Chu: I think shooting action is very very different but I think a lot of logistics are similar. I think the lesson in not getting caught up in all of the logistics and being focussed on the story and what you need to communicate between an actor and the camera and the synergy that happens between that…if it was my first time using all those elements together I think I would get distracted very quickly. On the Step Up movies you need to put all your actual energy into on the set. Sure in pre-production you could prep all that stuff so logistically it’s going to go well. So you know that when you’re on the stage, you can flip things around and make it work with your actor, with your artist and that’s where the best stuff comes from. So sort of more than anything else it made me comfortable with juggling multiple things at the same time and stay focussed on the essence of what you’re trying to tell in the scene.
TOM: Is there anything you’ve taken from the experience of directing GI Joe: Retaliation that you’ll take into your future films?

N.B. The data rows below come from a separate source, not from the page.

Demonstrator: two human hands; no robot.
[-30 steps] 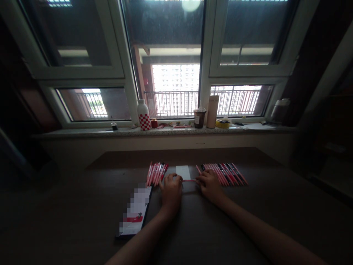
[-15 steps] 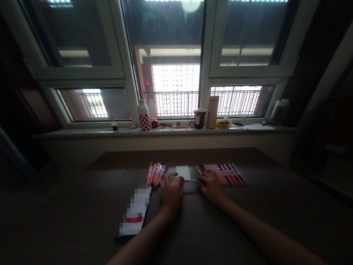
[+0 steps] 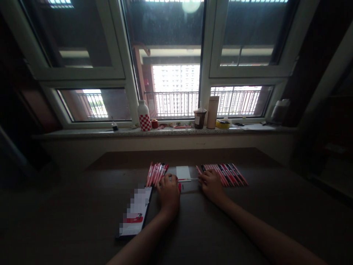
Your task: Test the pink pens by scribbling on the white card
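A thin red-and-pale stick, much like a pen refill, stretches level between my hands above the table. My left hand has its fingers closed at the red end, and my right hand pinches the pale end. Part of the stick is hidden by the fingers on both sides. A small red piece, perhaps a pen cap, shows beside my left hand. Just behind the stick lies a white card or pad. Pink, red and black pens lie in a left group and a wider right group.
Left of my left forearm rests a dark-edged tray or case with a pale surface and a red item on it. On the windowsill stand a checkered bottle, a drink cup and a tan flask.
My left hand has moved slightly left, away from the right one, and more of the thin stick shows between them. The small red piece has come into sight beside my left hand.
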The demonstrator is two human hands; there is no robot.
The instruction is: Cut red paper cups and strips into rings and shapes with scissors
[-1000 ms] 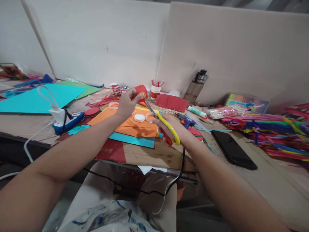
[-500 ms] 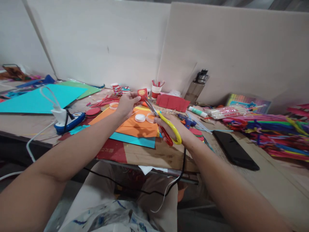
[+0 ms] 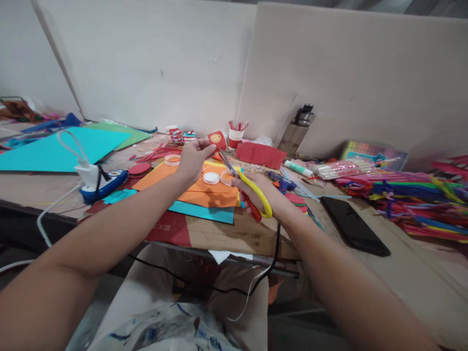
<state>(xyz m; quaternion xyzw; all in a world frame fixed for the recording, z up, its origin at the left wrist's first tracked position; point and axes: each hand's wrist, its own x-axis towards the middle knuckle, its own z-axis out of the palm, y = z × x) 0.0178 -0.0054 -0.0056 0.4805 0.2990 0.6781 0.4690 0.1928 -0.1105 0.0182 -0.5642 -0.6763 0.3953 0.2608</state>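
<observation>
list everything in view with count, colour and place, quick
red piece: one, red with gold emblem, centre
scissors: one, yellow and red handles, centre
orange sheets: at least two, orange, centre
large turquoise sheets: two, turquoise, left and under orange sheets
green sheet: one, green, back left
round pieces: three, whitish, centre
strip-filled cup: one, red and white, back centre
bottle: one, greyish with black lid, back right
tube: one, white and green, right
phone: one, black, right
pipe cleaners: many, multicoloured, far right
plug: one, white, left
small scraps: too cluttered to count
left grip: one, bare, holding red piece
right grip: one, bare, holding scissors
</observation>
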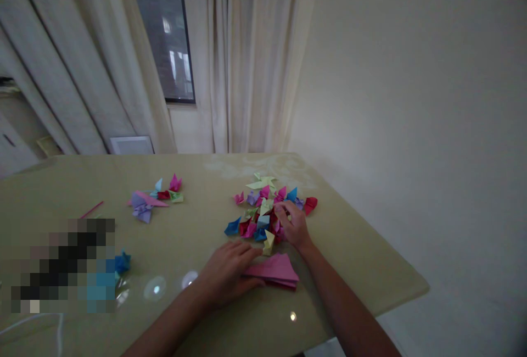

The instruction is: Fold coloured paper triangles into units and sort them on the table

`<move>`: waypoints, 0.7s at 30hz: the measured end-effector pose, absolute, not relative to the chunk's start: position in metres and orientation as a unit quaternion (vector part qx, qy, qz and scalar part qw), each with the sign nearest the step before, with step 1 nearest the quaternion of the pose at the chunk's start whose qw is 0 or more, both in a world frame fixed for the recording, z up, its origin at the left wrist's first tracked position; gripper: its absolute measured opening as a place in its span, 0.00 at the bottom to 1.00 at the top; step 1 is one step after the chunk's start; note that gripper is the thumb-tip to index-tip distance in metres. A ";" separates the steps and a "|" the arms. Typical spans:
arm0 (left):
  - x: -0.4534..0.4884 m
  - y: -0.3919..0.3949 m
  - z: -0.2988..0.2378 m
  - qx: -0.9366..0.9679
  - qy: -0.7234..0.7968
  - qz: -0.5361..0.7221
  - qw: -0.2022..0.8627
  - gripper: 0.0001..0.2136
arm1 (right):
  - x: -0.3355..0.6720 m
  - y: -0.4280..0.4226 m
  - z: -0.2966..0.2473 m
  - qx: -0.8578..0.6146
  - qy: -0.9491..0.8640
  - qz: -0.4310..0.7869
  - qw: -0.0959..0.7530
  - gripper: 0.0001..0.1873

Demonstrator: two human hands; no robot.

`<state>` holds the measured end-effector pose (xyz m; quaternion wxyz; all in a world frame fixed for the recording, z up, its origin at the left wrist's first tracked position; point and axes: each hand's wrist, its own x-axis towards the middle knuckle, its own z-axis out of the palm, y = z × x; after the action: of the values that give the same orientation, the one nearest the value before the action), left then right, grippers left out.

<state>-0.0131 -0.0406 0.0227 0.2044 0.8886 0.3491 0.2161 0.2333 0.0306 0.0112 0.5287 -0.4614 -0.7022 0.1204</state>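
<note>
My left hand rests at the near side of the table. Its thumb and fingers close on a folded pink paper, a layered piece that fans out to the right. My right hand reaches over the right edge of a pile of small origami pieces in blue, red, pink, purple, green and yellow. Its fingers are curled together among the pieces, and whatever they pinch is hidden. A yellow origami piece lies just beyond the pink paper. At the pile's far end sits a pale green origami piece.
Farther left on the table is a smaller group with a purple origami piece and a pink one. A blue origami piece lies beside a pixelated patch. A white cable runs at lower left. The wall borders the right side.
</note>
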 end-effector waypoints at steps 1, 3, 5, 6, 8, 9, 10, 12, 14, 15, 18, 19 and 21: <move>-0.018 -0.042 0.029 0.880 0.363 0.234 0.200 0.25 | 0.234 0.030 0.012 -0.461 -0.701 0.120 0.530 0.19; -0.037 -0.046 0.039 0.848 0.409 0.274 0.194 0.22 | 0.236 0.030 0.013 -0.460 -0.698 0.117 0.535 0.18; -0.069 -0.052 0.039 0.808 0.469 0.308 0.180 0.18 | 0.236 0.029 0.015 -0.461 -0.694 0.113 0.542 0.17; -0.090 -0.056 0.035 0.788 0.504 0.320 0.151 0.18 | 0.236 0.029 0.015 -0.463 -0.691 0.110 0.544 0.17; -0.135 -0.065 0.019 0.742 0.588 0.320 0.038 0.22 | 0.235 0.028 0.016 -0.467 -0.690 0.104 0.543 0.17; -0.158 -0.069 0.009 0.706 0.641 0.300 -0.028 0.25 | 0.235 0.027 0.017 -0.468 -0.691 0.102 0.541 0.17; -0.179 -0.073 -0.003 0.658 0.693 0.281 -0.082 0.30 | 0.234 0.026 0.018 -0.468 -0.693 0.101 0.539 0.17; -0.213 -0.076 -0.024 0.585 0.773 0.218 -0.116 0.34 | 0.232 0.025 0.019 -0.464 -0.700 0.100 0.534 0.16; -0.230 -0.070 -0.037 0.576 0.796 0.165 -0.085 0.35 | 0.231 0.025 0.019 -0.458 -0.705 0.100 0.532 0.16; -0.232 -0.063 -0.040 0.608 0.778 0.149 -0.060 0.34 | 0.231 0.025 0.019 -0.457 -0.706 0.101 0.531 0.16; -0.213 -0.030 -0.030 0.702 0.696 0.150 0.012 0.29 | 0.231 0.025 0.018 -0.457 -0.707 0.102 0.529 0.16; -0.201 -0.016 -0.022 0.729 0.665 0.160 0.041 0.26 | 0.231 0.025 0.017 -0.457 -0.708 0.103 0.529 0.16; -0.173 0.009 -0.004 0.755 0.627 0.175 0.083 0.22 | 0.232 0.025 0.017 -0.456 -0.709 0.105 0.528 0.16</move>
<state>-0.1731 0.0093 -0.0037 0.0828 0.7549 0.6266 0.1750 0.2318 0.0249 0.0170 0.5280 -0.4556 -0.7091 0.1045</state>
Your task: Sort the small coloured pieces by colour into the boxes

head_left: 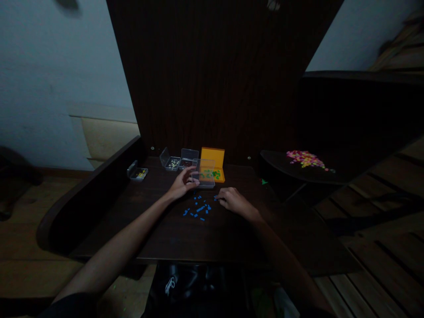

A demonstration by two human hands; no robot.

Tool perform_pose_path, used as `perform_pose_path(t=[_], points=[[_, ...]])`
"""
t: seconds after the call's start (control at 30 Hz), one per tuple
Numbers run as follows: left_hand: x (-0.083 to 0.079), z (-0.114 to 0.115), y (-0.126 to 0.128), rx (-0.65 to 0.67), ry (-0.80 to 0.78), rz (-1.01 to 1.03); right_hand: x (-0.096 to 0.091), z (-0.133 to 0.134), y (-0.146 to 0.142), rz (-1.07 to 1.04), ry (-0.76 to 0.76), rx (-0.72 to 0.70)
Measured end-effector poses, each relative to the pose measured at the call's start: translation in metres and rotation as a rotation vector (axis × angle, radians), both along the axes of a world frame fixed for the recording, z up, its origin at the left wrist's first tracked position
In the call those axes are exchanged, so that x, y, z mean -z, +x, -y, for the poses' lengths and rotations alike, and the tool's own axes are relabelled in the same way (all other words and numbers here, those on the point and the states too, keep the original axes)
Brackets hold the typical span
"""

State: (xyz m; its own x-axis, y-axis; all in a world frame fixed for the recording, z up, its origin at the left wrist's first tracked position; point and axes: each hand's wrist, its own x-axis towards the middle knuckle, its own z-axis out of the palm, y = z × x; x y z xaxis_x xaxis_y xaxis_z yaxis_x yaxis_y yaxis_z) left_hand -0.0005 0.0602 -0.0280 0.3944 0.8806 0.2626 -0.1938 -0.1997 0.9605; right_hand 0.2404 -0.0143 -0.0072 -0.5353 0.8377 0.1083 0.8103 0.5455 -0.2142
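Observation:
Several small blue pieces [198,209] lie scattered on the dark wooden table [185,238] between my hands. My left hand [181,183] rests its fingers on the near left edge of an open clear plastic box [204,175]. My right hand [232,201] lies curled on the table at the right end of the blue pieces, its fingertips pinched at one of them; whether it grips the piece is too dim to tell.
An orange box [213,164] with green pieces stands behind the clear box. Two more clear boxes [179,160] sit at the back, another [137,172] at the far left. A heap of pink and yellow pieces [304,159] lies on a side surface to the right.

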Motion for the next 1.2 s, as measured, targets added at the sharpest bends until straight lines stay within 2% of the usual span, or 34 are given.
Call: perform_pose_path(t=[0.13, 0.27, 0.43, 0.6, 0.87, 1.07, 1.2], points=[[0.000, 0.000, 0.000, 0.005, -0.011, 0.003, -0.001, -0.001, 0.000, -0.027, 0.001, 0.001], [-0.001, 0.002, 0.002, 0.013, -0.024, 0.001, -0.009, -0.001, 0.006, -0.164, 0.026, -0.005], [-0.004, 0.009, 0.006, 0.036, -0.030, 0.002, -0.021, 0.001, 0.009, -0.453, 0.138, 0.024], [-0.005, 0.018, 0.014, 0.100, -0.061, 0.006, -0.021, 0.002, 0.001, -0.583, 0.265, 0.114], [-0.003, 0.031, 0.025, 0.199, -0.095, 0.022, -0.008, -0.004, -0.005, -0.529, 0.337, 0.049], [-0.003, 0.029, 0.025, 0.191, -0.095, 0.046, -0.006, -0.005, -0.001, -0.389, 0.324, -0.003], [-0.002, 0.025, 0.023, 0.161, -0.085, 0.035, -0.006, -0.005, 0.002, -0.397, 0.308, -0.014]])
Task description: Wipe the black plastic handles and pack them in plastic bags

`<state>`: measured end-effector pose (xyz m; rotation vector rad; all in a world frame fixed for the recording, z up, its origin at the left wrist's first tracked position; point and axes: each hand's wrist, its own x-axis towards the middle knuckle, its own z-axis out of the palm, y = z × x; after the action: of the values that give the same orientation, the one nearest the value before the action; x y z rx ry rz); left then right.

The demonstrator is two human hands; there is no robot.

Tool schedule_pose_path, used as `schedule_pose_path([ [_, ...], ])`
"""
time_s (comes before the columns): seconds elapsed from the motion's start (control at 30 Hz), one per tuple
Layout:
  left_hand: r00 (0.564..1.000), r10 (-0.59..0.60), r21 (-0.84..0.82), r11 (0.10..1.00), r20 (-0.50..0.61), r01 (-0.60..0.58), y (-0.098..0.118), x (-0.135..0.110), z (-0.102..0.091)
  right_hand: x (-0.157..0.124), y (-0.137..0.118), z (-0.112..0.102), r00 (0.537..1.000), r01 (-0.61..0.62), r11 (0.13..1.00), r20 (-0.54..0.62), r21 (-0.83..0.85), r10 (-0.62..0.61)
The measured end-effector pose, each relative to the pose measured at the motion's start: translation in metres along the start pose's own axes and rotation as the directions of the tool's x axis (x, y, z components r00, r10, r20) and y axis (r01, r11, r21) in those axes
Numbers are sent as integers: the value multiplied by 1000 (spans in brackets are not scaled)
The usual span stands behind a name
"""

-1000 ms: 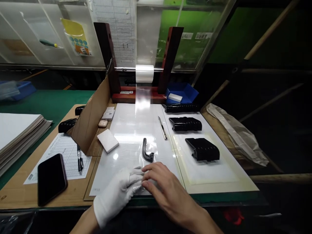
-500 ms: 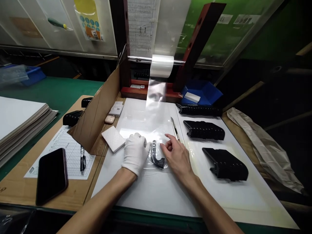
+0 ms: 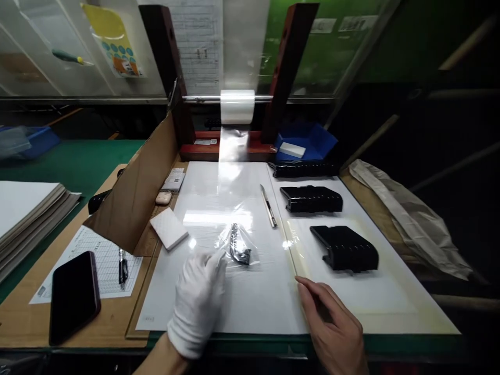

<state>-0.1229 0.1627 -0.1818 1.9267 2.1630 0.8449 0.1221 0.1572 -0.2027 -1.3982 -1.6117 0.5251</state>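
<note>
A small black curved part [image 3: 239,247] lies inside a clear plastic bag [image 3: 252,255] on the white sheet. My left hand [image 3: 199,299], in a white glove, has its fingers drawn together at the bag's left edge and seems to pinch the film there. Bare and apart from the bag, my right hand [image 3: 334,325] is at the lower right by the sheet's front edge. Its thumb and forefinger tips meet, and nothing shows between them. A craft knife [image 3: 269,205] lies to the right of the bag.
Several black ribbed parts [image 3: 347,249] lie along the right. Behind, a roll of clear film [image 3: 237,107] hangs on a bar near a blue bin [image 3: 318,140]. On the left are a cardboard flap [image 3: 136,182], a white block [image 3: 169,229], a phone [image 3: 74,297] and a pen [image 3: 123,270].
Both hands have drawn back toward me, the right one farther, away from the bag. The bag and black part stay in place on the sheet, while the camera view has shifted.
</note>
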Motion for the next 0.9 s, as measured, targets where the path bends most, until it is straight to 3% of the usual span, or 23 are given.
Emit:
schedule_pose_path([
  [0.07, 986, -51, -313, 945, 160, 99, 32, -5, 8, -20, 14, -9, 978, -72, 997, -197, 9, 72],
  [0.13, 928, -13, -499, 840, 372, 212, 72, -4, 25, -32, 23, -13, 933, -147, 989, -332, 11, 142],
  [0.27, 765, 35, -576, 680, 643, 453, 151, 17, 72, -36, 27, -13, 903, -196, 979, -381, 48, 199],
  [0.33, 730, 23, -595, 596, 683, 539, 177, 29, 87, -34, 24, -14, 897, -211, 974, -380, 87, 228],
  [0.4, 727, 0, -623, 516, 686, 588, 188, 35, 90, -33, 21, -19, 887, -241, 960, -369, 139, 276],
  [0.47, 719, -14, -645, 431, 695, 631, 182, 30, 78, -33, 17, -24, 875, -288, 935, -340, 207, 345],
  [0.53, 694, -13, -650, 339, 720, 680, 160, 13, 55, -32, 10, -29, 866, -347, 893, -268, 285, 422],
  [0.6, 665, -20, -640, 253, 747, 726, 129, -11, 26, -31, -1, -31, 869, -407, 842, -135, 355, 477],
  [0.67, 661, -55, -642, 195, 748, 742, 97, -35, -1, -30, -15, -27, 861, -487, 759, 91, 432, 501],
  [0.73, 658, -67, -646, 136, 750, 751, 69, -55, -23, -31, -30, -19, 798, -602, 638, 353, 479, 488],
  [0.8, 655, -85, -644, 122, 751, 755, 49, -69, -39, -35, -43, -8, 701, -709, 535, 543, 459, 462],
  [0.9, 673, -161, -657, 146, 722, 739, 27, -79, -56, -43, -58, 8, 615, -775, 503, 641, 383, 459],
])
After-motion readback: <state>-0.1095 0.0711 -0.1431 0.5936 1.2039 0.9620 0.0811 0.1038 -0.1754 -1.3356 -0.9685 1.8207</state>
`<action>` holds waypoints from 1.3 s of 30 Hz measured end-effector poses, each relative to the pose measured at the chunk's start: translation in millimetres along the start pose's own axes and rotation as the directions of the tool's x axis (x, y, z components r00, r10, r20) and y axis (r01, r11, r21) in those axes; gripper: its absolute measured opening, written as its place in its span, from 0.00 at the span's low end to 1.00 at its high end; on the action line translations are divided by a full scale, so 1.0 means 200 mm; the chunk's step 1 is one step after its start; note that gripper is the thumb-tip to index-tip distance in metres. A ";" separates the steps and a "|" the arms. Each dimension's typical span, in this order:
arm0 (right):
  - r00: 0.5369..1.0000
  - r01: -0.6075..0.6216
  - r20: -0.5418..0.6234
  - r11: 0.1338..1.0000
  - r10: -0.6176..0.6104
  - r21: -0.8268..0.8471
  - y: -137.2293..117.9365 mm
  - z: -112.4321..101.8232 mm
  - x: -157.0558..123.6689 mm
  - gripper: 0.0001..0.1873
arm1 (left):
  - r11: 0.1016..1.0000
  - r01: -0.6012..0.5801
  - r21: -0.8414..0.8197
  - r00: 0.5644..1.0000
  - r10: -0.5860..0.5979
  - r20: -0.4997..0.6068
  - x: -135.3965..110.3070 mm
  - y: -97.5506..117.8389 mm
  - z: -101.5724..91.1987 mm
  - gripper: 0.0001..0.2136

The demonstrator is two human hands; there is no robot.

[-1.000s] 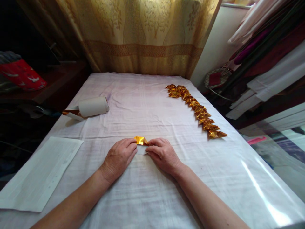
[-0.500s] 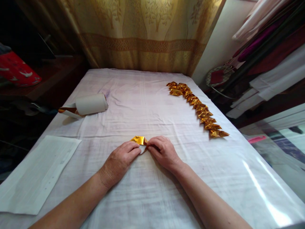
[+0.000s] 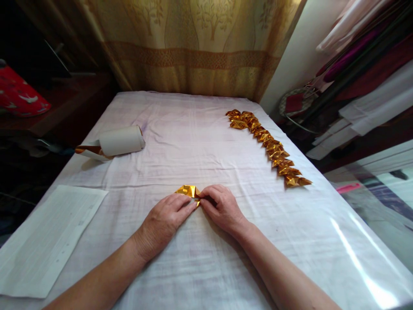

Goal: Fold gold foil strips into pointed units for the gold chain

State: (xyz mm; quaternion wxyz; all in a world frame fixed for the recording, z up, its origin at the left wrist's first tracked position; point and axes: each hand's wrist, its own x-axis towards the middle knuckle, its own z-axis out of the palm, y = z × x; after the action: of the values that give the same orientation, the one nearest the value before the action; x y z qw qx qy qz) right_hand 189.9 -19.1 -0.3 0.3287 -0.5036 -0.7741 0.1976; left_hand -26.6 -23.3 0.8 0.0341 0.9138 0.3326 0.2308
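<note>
A piece of shiny gold foil paper (image 3: 187, 190), partly folded, lies on the white cloth at the middle of the table. My left hand (image 3: 167, 214) is closed on its left part, the thumb along the near edge. With thumb and forefinger, my right hand (image 3: 221, 206) pinches the paper's right end. The fingers hide much of the folds. To the right, a row of folded gold foil pieces (image 3: 274, 150) runs away from me, each overlapping its neighbour.
At the left lies a roll of paper (image 3: 121, 141), white outside, its gold-lined end loose. Nearer me is a flat white sheet (image 3: 48, 241). A curtain (image 3: 193, 47) hangs behind the table, and clothes (image 3: 377, 103) hang at the right. A red patterned object (image 3: 21, 92) stands at far left.
My left thumb has moved right, towards my right fingers. The near flap, which showed white, now shows gold along its edge. The view has shifted slightly.
</note>
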 end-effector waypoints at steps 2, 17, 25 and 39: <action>1.000 -0.020 -0.012 1.000 0.020 -0.021 -0.01 0.01 0.00 0.04 | 1.000 0.001 0.022 1.000 -0.001 0.000 0.00 0.00 0.00 0.15; 0.996 -0.068 -0.058 0.996 0.065 -0.060 -0.03 0.03 0.00 0.05 | 0.997 -0.059 0.040 0.998 0.059 -0.002 0.01 0.00 -0.02 0.14; 0.996 -0.081 -0.038 0.994 0.079 -0.074 -0.03 0.03 0.01 0.04 | 0.996 -0.054 0.064 0.998 0.053 0.018 0.03 0.01 -0.03 0.14; 0.999 0.020 -0.040 0.992 -0.025 -0.126 0.00 0.05 -0.01 0.07 | 0.993 -0.112 -0.036 0.993 0.114 0.027 0.03 -0.04 -0.08 0.13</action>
State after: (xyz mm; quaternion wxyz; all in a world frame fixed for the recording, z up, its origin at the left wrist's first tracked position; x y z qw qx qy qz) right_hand 183.7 -20.5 -7.2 0.3145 -0.5184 -0.7837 0.1345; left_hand -34.3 -14.5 15.1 0.0418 0.9337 0.2757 0.2246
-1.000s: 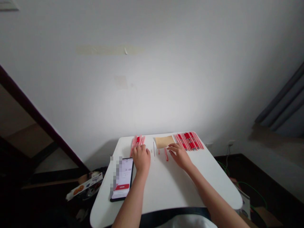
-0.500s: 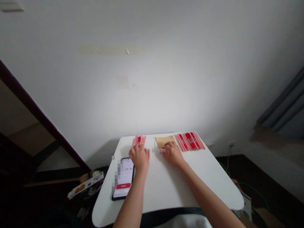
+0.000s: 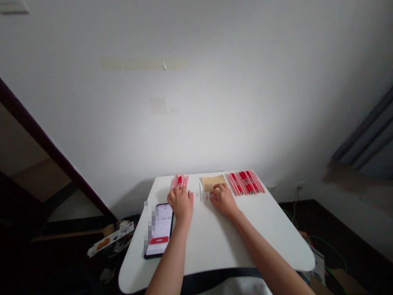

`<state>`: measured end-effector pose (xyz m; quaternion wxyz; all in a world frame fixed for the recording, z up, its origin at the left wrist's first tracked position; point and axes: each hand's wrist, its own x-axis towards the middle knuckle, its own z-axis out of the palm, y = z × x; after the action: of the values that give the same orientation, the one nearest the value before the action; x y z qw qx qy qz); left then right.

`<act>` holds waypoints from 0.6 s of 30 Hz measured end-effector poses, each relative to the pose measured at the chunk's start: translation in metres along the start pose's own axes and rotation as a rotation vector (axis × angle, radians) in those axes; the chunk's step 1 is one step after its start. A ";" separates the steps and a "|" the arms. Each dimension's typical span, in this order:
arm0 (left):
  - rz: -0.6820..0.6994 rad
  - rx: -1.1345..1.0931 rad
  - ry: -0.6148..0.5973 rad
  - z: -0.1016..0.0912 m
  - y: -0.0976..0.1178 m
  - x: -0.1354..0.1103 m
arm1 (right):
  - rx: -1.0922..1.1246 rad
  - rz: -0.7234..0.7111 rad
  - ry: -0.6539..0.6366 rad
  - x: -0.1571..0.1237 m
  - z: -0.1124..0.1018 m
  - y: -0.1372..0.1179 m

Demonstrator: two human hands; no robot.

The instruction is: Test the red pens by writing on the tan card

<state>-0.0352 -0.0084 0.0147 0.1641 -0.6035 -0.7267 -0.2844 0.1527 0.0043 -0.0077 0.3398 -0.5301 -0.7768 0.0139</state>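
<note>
My left hand rests palm down with its fingers spread, just in front of a small group of pink and red pens. Beside its thumb a pink pen part shows, partly hidden by the hand. My right hand lies on the table with bent, parted fingers. A small pink piece shows beneath those fingers; no grip on it can be made out. Between the hands are a thin white pen refill, a tiny greyish part and a small pink-red part.
A tan paper sheet lies behind my right hand. To its right is a row of several pink and red pens. A phone showing a timer lies left on the white table, which stands against a wall.
Both hands stay almost in place. My right fingers shift slightly right, away from the small pink-red part, which shows more plainly. The pens and phone have not moved.
</note>
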 end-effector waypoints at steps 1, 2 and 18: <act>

Chu: Yes, for sure. I love that we got to create a world, and sometimes creating that world, you can’t do it alone – you have to have a lot of people. Amazing crew, production designers, cinematographer, someone like Bruce Willis and Dwayne ‘The Rock’ Johnson, Channing Tatum and to have them as your tools in this was like a big masterclass in how to make an action blockbuster movie. So to me, the crew is always number one. You have to have that support system because it is a collaborative, big effort. That’s why it can’t be done just on a small screen or smaller scale. It takes an army, and that’s my army.